- What you are asked to do -
Give the number of lines below that hold the string "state", and nothing more.

- Records supplied -
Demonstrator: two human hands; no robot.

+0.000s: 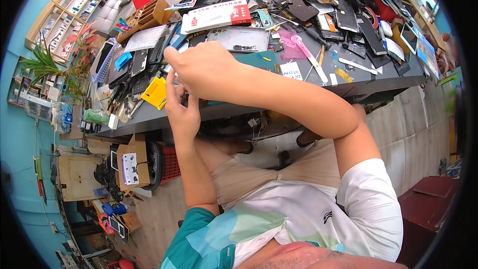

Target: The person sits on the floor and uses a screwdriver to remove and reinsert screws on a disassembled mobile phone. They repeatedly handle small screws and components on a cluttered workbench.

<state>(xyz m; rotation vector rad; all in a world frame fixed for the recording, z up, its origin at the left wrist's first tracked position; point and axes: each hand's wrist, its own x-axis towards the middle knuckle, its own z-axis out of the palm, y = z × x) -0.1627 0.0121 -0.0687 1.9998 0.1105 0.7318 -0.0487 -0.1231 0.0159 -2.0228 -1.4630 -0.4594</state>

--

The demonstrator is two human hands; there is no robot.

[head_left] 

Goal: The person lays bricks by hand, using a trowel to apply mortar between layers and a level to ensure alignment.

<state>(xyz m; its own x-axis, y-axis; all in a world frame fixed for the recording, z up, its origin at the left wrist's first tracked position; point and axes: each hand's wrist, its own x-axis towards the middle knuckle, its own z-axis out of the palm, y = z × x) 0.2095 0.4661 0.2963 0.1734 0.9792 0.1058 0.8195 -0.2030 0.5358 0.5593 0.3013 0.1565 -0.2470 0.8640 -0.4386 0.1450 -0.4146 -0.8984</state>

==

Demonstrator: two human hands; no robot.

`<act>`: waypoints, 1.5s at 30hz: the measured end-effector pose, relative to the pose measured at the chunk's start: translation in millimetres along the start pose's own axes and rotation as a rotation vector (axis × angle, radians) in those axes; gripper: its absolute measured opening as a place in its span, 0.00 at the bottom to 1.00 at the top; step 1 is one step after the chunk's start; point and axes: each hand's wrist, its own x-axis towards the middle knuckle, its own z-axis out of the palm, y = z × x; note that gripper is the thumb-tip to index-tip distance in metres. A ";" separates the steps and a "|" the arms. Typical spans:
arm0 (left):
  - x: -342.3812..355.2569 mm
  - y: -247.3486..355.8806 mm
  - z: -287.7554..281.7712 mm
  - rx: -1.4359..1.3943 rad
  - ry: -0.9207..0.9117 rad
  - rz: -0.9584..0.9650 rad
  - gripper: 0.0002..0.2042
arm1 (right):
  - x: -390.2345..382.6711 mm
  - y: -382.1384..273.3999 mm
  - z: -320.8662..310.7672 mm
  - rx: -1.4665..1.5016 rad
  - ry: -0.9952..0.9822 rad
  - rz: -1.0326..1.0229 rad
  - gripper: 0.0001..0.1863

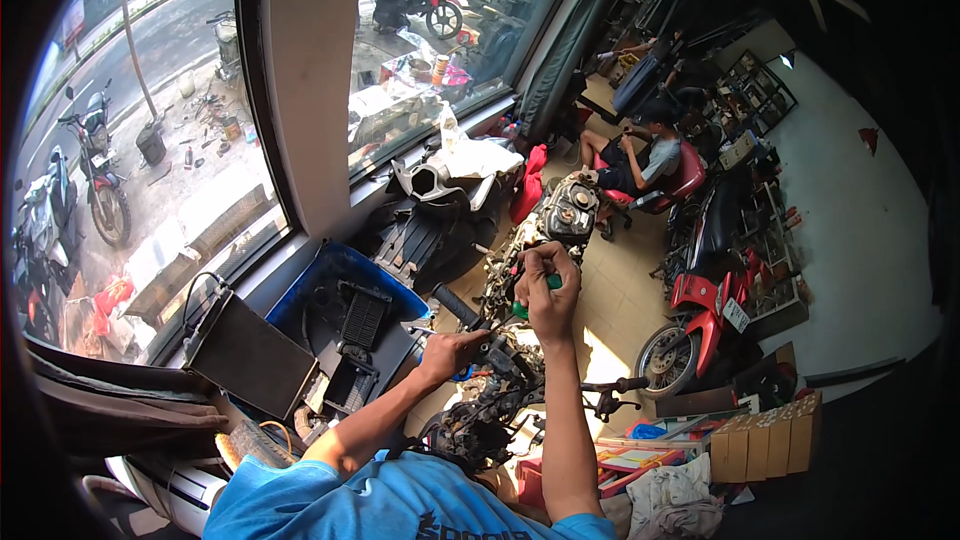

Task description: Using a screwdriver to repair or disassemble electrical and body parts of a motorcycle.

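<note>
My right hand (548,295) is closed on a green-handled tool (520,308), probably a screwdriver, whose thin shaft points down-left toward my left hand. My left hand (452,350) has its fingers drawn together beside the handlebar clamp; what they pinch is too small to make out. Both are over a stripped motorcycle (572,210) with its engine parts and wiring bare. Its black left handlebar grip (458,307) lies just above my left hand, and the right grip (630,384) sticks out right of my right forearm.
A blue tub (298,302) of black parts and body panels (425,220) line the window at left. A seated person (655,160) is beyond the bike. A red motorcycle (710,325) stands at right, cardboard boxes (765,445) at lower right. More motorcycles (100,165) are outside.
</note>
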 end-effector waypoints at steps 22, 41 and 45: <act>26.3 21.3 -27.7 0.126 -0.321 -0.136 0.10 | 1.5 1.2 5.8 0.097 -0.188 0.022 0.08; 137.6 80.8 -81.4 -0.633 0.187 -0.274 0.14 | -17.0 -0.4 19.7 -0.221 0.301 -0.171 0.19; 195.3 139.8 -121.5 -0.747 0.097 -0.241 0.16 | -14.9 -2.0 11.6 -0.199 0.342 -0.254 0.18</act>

- Solved problem -
2